Natural Resources Are Our National Treasures
People across America are
celebrating Liberty Weekend. With tall ships, speeches, concerts and fireworks,
we honor the birth of our nation and the 100th anniversary of the newly
refurbished Statue of Liberty. It is a special time to reflect on our rich
heritage.
Indeed, the colossal lady
symbolizes the principles that make our country great. We can be pleased with
the monumental restoration effort that has served to reaffirm those principles.
This is an appropriate time to
remember, too, the natural resource that has also contributed to our country's greatness. It was the rich
soil, the sheltering forests and the abundant wildlife that made life possible
for the first settlers on our shore. Later the procession moved westward across
the Great Plains with plows and herds and explored the mountains to mine the
hidden treasures. They settled along the clear rivers and the pristine coasts.
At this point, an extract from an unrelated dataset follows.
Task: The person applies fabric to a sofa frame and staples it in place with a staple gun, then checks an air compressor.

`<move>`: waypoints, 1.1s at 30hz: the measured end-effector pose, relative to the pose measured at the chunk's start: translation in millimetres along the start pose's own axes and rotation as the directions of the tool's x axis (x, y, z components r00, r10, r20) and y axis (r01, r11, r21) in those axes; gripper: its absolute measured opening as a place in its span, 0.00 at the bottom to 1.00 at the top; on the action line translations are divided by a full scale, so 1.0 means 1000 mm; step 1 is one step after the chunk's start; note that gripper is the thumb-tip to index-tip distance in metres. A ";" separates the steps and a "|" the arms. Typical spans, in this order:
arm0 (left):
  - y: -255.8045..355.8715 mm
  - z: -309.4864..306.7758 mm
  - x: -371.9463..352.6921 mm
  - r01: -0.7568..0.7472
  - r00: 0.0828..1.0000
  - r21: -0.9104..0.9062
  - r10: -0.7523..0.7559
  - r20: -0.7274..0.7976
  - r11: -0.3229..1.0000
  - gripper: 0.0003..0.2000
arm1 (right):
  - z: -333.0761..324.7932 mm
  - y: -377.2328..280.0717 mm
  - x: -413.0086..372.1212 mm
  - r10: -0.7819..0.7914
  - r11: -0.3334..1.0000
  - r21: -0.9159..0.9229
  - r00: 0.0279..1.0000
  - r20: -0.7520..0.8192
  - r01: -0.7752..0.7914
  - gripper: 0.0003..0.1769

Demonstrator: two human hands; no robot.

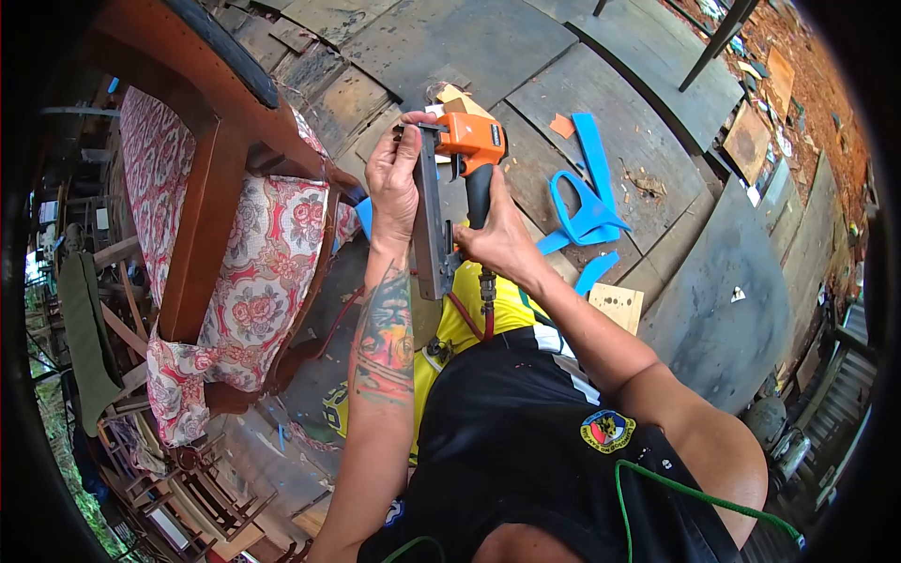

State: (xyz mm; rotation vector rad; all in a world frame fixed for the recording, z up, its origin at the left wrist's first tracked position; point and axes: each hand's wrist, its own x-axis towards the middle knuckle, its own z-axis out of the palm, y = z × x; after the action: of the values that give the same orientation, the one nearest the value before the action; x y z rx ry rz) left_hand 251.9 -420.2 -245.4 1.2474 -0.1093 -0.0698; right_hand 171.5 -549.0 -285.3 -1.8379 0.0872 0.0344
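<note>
An orange and black air stapler or nailer is held up in front of my lap, its long grey magazine toward my left side. My left hand is closed around the nose end, thumb and fingers at the top of the magazine. My right hand grips the lower part of the black handle, with fingers by the magazine's latch. From the handle's bottom a red air hose runs off through a metal fitting. Left of my hands stands a wooden chair with floral upholstery.
Blue foam or plastic offcuts lie on the floor to the right. A piece of light wood is near my right forearm. Worn boards cover the ground. Wooden chair frames are piled at lower left.
</note>
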 end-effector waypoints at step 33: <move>0.013 -0.003 0.007 -0.180 0.983 -0.153 0.183 0.010 0.972 0.10 | -0.040 0.026 0.021 0.154 0.413 0.757 0.858 0.489 -0.506 0.43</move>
State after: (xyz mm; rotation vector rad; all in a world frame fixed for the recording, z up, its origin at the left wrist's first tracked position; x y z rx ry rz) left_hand 258.8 -413.6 -234.2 1.0797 -0.2342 0.0647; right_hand 189.5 -595.0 -301.6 -0.6999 0.1905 0.5245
We owe a great deal to our natural resource heritage.
Thus I find it disturbing that
while we willingly pledge hundreds of millions of dollars to maintain our
historical landmarks, we seem at times insensitive to the equally valuable
natural ones. Certainly the Grand Canyon is as deserving of preservation. Or
the Everglades. Or the redwood trees.
I find it incongruous that in
April, while workers were putting the finishing touches on our grand Lady of
Liberty in preparation for her birthday party, a stand of giant Douglas-fir
trees in Oregon was falling to the chain saw. Nearly 1,000 years old, those
trees in the Willamette National Forest near Portland were quite possibly the
oldest living things in the state.
The 56-acre stand, known as the
Millenium Grove, was on public property. After an outcry at the sale by the
Forest Service, the timber company was offered substitute lumbering land. It
refused to accept the alternative as ``a matter of principle,'' and while
environmental groups worked frantically to get a court injunction, the company
toppled the oldest trees first, rendering the lawsuit moot.
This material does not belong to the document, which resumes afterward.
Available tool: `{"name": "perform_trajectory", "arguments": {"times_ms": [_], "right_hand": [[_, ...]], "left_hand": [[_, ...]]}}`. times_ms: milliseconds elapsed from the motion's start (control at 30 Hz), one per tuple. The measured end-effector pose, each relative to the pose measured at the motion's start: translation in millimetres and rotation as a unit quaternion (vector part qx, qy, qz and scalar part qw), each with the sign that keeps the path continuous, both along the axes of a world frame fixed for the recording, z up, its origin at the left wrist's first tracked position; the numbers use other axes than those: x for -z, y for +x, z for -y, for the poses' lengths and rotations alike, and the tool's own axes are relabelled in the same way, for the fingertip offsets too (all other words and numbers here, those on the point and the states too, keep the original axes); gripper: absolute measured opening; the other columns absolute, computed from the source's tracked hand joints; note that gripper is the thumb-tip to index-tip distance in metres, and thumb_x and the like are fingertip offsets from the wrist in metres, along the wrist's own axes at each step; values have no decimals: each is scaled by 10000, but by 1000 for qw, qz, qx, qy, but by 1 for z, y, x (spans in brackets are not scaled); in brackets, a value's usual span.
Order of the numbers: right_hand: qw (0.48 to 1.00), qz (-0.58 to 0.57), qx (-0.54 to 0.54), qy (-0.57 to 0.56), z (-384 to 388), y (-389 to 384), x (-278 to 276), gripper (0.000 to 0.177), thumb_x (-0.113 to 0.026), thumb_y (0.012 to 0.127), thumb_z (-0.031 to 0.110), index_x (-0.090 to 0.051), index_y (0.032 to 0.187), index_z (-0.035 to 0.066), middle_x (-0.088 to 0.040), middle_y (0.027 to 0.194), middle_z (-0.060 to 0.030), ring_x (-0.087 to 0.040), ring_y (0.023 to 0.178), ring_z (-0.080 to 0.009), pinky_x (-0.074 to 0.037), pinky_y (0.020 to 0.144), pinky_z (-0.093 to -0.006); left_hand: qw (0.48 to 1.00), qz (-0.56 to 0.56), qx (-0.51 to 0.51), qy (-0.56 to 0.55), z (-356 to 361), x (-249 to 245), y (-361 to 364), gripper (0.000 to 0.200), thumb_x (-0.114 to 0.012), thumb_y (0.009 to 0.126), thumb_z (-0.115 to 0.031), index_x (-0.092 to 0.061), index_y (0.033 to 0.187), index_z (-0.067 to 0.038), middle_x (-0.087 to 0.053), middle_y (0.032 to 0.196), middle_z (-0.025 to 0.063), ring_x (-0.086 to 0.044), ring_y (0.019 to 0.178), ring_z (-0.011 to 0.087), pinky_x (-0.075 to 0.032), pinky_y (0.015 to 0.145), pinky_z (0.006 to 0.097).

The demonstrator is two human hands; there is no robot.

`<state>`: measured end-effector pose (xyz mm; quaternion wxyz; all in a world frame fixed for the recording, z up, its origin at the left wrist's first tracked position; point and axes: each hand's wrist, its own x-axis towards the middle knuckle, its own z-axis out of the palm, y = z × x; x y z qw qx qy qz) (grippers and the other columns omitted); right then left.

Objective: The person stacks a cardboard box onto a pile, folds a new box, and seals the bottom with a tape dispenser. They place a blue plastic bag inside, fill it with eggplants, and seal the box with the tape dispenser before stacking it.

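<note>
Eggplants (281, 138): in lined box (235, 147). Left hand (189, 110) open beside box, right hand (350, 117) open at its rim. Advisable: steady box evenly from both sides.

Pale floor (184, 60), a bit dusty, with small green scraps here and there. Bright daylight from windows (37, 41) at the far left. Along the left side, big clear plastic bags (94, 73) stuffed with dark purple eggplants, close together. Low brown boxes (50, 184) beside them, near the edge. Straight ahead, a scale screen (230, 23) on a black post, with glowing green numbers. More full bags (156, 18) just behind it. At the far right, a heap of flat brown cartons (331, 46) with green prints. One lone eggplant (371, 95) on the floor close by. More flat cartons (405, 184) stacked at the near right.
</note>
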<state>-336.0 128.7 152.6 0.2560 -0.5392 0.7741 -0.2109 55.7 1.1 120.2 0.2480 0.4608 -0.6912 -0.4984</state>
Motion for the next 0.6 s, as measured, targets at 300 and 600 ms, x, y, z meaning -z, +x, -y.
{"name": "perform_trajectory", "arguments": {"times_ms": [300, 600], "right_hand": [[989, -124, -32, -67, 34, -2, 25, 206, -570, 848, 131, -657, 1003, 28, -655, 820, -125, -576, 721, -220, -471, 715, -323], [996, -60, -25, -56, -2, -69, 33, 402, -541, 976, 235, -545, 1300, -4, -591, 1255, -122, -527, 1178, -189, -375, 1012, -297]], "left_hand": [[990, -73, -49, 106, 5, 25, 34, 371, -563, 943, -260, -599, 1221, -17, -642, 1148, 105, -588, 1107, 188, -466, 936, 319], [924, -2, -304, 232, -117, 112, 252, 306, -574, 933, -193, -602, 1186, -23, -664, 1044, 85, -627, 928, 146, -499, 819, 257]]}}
Those trees had grown straight and
tall long before the first European settlers sailed to our shores. They were
magnificent monuments when the Declaration of Independence was only a dream,
with a value far too great to measure in board feet. Those trees were part of
our national heritage, too.
We are the stewards of that
heritage. Collectively, we are responsible for the acid rain that is slowly
killing our forests and lakes, for the pollution that fouls our rivers, and for
the habitat destruction that removes from the world one plant or animal species
every day.
Part of our heritage is the
California condor that balances dangerously on the brink of extinction. It is
the ivory-billed woodpecker that is gone from southern swamps and probably
survives only through a small, recently discovered population in Cuba. It is
the magnificent grizzly, the great whales, the declining wood stork and the
whooping crane.
Part of our heritage is spending
its last days in a cage at Walt Disney World in Florida, the last known dusky
seaside sparrow, beyond saving now. Soon it will join the passenger pigeon and
the Carolina parakeet.
Locally, we seek to preserve the
Battleship Texas with all its history and tradition. And well we should, for
its lessons are of great value. But at the same time, we owe the same chances
to the Attwater's prairie chicken that is vanishing from our coastal prairies
and to the marine life so vital to our bays.
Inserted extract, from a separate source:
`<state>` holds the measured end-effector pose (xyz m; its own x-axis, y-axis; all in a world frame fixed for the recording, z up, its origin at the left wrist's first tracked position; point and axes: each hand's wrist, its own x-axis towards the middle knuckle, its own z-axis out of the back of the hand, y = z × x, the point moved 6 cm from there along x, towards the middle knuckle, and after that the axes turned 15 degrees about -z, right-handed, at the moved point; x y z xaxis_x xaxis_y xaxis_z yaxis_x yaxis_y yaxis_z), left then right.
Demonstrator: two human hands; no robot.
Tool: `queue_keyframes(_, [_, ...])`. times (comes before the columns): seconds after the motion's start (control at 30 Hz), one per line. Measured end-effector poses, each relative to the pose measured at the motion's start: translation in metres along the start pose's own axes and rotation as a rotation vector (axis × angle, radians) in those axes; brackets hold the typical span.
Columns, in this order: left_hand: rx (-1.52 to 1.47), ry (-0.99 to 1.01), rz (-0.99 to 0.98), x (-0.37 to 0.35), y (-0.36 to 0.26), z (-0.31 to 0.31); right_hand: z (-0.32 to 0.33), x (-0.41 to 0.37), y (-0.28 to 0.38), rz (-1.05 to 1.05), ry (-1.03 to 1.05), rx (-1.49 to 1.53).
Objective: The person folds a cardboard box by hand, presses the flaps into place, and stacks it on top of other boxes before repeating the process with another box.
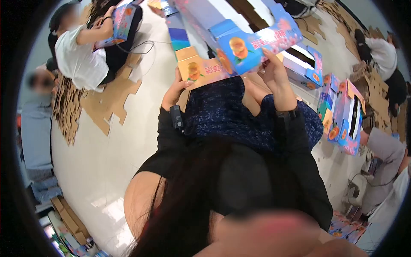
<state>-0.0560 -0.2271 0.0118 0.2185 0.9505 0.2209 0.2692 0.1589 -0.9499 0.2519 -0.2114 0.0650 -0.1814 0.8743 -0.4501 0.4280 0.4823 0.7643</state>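
Note:
A printed cardboard fruit box [257,47], partly folded, is held over my lap, with peach pictures and pink blossom on it. Its end panel is blue, and an orange flap [203,66] sticks out to the left. My left hand [174,92] grips the lower left corner of that flap, thumb on the printed face. At the lower edge of the blue panel, my right hand [276,77] pinches the cardboard between thumb and fingers. The far end of the box runs out of the top of the view.
Folded boxes stand on the floor to my right, a blue one [302,64] and a pink one [344,115]. Flat brown cardboard [109,96] lies at left. A co-worker [83,51] sits there with a similar box; other people are at right. A cable [145,43] crosses the floor.

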Motion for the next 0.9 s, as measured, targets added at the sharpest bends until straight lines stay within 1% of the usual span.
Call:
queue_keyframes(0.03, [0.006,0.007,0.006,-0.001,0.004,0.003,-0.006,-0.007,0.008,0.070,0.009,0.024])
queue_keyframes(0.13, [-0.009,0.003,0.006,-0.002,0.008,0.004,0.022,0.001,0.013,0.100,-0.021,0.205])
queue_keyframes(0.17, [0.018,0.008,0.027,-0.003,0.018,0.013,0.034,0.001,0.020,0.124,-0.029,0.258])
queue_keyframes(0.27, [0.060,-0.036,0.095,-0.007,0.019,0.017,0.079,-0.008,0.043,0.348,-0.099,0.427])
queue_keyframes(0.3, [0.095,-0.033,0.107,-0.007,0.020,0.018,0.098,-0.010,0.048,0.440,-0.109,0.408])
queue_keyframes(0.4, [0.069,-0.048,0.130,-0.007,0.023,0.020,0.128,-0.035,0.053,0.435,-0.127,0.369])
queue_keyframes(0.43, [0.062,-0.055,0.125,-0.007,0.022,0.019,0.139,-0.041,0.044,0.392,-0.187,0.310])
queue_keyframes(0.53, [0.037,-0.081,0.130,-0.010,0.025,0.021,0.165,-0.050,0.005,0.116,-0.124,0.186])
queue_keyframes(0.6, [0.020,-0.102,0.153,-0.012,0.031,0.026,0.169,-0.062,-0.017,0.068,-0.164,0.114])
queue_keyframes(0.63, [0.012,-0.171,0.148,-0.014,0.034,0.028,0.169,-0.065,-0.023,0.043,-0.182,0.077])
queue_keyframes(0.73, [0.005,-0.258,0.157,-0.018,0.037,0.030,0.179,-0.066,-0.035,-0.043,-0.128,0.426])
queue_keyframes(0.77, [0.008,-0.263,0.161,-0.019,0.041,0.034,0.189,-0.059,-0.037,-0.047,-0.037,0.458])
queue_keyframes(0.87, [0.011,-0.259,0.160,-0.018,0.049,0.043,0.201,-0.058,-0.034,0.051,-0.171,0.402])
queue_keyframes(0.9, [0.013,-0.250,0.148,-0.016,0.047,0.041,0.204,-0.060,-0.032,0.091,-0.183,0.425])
It is not a futile hope. The bald
eagle, for example, is slowly being re-established across the country, as are
the peregrine falcon and the osprey. Other alarming declines in our wildlife
and natural resources can also be
reversed, as long as people care.
Certainly the eagle, our national
symbol, deserves the same protective effort we accord a human sculpture. Both
have meaning far beyond mere feathered wings or copper skin.
On Liberty Weekend, we have every
right to be proud of our country and the principles for which it stands. We can
be proud of our Statue of Liberty and the tall ships that sail beneath it. We
share in a priceless historic heritage, but we might also pause to reflect on
the incalculable value of our natural heritage as well.